Extracted information ->

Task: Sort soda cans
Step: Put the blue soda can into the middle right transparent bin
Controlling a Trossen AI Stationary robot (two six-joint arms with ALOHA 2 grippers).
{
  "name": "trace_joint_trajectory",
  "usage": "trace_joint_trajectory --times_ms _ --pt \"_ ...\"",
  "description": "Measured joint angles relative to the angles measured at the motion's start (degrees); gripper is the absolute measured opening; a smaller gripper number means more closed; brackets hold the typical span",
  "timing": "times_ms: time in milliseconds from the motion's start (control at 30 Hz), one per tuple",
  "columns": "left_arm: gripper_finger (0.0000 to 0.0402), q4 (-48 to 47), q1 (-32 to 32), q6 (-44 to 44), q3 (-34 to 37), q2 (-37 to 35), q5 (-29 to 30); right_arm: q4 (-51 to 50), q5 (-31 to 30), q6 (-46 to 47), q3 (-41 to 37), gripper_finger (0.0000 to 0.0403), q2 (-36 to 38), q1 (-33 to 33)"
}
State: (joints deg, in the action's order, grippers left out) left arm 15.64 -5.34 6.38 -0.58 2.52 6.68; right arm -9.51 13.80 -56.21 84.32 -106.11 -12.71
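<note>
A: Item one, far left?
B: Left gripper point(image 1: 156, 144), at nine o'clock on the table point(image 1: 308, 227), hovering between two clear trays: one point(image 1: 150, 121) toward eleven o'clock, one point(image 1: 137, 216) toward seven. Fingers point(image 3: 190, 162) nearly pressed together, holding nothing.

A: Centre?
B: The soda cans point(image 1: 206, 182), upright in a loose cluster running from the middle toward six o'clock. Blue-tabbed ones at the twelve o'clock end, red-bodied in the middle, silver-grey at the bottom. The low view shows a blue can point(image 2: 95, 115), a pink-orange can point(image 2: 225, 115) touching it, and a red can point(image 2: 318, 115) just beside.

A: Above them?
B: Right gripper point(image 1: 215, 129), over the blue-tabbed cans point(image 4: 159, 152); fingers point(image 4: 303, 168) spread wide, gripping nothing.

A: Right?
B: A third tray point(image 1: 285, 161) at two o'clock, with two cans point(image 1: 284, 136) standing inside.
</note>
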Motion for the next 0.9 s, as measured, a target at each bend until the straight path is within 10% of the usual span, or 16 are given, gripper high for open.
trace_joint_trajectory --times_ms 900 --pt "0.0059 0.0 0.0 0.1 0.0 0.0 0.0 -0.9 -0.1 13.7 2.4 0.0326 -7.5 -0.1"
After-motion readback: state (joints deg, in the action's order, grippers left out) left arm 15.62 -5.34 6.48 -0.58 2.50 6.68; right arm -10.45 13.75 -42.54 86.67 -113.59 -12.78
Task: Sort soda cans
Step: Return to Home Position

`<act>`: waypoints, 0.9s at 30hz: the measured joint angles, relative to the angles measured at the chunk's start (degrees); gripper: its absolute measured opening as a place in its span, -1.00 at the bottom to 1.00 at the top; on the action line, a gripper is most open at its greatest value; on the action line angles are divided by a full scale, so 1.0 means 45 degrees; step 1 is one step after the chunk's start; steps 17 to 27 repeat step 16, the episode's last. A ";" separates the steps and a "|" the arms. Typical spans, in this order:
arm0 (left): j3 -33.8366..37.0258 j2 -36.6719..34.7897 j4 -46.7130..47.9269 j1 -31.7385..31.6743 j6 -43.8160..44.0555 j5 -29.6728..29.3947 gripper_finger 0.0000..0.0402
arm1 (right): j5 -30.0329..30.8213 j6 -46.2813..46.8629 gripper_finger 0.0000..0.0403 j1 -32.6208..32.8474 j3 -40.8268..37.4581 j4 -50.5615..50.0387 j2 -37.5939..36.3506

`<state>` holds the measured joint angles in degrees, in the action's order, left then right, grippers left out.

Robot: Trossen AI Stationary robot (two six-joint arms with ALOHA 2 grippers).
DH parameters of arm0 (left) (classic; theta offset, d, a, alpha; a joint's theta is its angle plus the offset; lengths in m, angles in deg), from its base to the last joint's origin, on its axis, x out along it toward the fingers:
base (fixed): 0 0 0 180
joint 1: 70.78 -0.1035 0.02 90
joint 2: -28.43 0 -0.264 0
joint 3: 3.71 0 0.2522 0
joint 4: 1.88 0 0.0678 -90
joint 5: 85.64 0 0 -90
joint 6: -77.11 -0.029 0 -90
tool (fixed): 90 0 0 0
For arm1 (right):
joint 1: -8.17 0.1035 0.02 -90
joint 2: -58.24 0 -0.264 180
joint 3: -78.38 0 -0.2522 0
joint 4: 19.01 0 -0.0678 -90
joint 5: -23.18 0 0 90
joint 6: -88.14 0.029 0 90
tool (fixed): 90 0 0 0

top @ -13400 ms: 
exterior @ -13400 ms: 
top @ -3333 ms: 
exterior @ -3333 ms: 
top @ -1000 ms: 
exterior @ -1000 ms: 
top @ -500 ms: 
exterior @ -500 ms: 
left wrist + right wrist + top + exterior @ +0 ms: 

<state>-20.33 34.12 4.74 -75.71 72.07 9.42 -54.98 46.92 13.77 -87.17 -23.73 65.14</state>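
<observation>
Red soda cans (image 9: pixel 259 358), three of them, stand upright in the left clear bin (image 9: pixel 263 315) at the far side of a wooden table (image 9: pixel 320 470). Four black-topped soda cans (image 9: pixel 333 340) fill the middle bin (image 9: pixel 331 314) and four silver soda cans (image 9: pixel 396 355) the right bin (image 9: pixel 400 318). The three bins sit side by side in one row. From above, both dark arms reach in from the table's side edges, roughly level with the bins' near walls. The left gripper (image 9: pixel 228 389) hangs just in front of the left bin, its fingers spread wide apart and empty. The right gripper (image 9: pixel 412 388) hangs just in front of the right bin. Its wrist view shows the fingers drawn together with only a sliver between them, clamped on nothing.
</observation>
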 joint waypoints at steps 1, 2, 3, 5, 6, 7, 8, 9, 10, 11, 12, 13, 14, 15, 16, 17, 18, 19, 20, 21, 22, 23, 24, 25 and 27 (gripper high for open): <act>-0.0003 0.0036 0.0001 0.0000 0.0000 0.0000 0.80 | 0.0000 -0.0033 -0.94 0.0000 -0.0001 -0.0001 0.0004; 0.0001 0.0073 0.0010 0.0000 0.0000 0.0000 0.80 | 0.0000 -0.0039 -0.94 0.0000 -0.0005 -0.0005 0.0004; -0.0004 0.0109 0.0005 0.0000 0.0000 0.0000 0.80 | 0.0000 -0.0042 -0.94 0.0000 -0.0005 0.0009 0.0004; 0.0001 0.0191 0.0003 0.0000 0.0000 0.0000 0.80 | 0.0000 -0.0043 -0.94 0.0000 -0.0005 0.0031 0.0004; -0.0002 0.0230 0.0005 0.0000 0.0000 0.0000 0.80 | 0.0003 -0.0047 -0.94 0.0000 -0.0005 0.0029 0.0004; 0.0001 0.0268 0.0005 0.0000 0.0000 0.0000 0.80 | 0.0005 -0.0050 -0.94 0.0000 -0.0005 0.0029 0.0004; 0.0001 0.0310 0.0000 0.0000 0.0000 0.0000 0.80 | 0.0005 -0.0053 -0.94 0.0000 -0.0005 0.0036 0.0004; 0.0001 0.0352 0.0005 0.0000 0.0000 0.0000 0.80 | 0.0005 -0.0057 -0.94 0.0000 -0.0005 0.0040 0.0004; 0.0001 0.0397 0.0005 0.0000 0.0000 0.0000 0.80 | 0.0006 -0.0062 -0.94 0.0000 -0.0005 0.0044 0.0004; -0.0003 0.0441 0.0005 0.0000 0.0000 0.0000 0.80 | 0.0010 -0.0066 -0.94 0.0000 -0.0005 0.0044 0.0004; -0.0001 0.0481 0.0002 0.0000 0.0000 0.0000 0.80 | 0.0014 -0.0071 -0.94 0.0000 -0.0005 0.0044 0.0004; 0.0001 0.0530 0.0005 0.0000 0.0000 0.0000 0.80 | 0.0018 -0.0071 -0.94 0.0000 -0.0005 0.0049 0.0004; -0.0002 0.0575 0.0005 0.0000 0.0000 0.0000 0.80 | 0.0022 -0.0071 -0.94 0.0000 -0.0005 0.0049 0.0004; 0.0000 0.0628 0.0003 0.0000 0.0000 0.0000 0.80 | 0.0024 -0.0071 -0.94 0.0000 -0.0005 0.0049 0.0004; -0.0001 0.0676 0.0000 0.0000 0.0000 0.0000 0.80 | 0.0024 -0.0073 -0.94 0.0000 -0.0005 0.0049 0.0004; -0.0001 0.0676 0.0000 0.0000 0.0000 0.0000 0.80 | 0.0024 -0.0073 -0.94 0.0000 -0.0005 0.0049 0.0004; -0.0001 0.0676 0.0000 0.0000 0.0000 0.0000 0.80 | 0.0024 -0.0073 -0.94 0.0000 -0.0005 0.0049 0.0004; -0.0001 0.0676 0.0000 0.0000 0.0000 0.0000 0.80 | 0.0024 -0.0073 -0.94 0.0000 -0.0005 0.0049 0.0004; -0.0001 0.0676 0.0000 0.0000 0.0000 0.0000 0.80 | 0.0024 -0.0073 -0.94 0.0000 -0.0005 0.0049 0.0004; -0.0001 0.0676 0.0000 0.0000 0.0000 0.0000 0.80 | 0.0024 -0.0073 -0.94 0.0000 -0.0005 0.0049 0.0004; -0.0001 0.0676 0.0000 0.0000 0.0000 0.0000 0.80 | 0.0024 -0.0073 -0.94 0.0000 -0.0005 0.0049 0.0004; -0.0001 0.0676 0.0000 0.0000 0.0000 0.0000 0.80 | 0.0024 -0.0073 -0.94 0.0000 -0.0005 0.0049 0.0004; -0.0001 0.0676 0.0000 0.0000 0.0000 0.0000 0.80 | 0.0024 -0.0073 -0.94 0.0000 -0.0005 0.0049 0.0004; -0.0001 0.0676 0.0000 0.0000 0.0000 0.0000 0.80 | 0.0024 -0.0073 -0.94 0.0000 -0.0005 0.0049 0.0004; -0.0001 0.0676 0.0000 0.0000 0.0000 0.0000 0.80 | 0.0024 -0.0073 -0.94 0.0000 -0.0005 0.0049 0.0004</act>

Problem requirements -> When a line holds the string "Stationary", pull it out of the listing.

Output of the task ->
Controlling a Trossen AI Stationary robot (two six-joint arms with ALOHA 2 grippers).
Robot: Trossen AI Stationary robot (two six-joint arms with ALOHA 2 grippers).

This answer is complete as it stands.